### DESCRIPTION OF THE TASK
Only the lines from the opening of the material through the line bearing "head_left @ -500" should be reproduced, exactly and without pictures.

### INPUT DATA
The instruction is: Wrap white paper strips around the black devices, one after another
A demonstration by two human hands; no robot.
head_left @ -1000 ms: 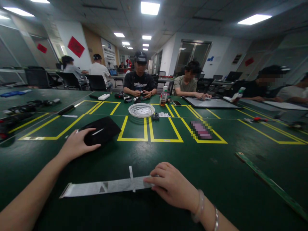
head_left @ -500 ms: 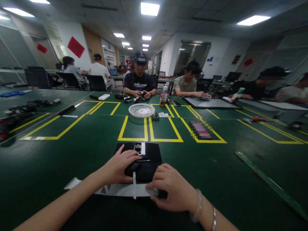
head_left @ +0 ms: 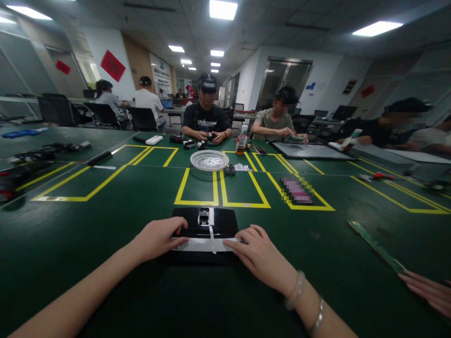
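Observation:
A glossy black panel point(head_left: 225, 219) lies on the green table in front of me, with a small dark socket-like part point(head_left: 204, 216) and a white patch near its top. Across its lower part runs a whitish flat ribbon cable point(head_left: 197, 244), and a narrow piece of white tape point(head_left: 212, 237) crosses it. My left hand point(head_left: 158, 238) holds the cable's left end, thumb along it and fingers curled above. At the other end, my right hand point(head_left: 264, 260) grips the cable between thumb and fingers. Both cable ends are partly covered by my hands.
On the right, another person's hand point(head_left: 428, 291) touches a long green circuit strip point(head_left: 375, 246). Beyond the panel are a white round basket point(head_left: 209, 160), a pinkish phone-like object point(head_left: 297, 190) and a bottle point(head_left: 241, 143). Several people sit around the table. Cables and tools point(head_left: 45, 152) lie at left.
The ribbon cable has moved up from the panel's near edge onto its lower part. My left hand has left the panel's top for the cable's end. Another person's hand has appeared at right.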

### WRITTEN ANSWER
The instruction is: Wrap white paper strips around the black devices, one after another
A demonstration by two human hands; no robot.
head_left @ -1000 ms: 
head_left @ -500 ms: 

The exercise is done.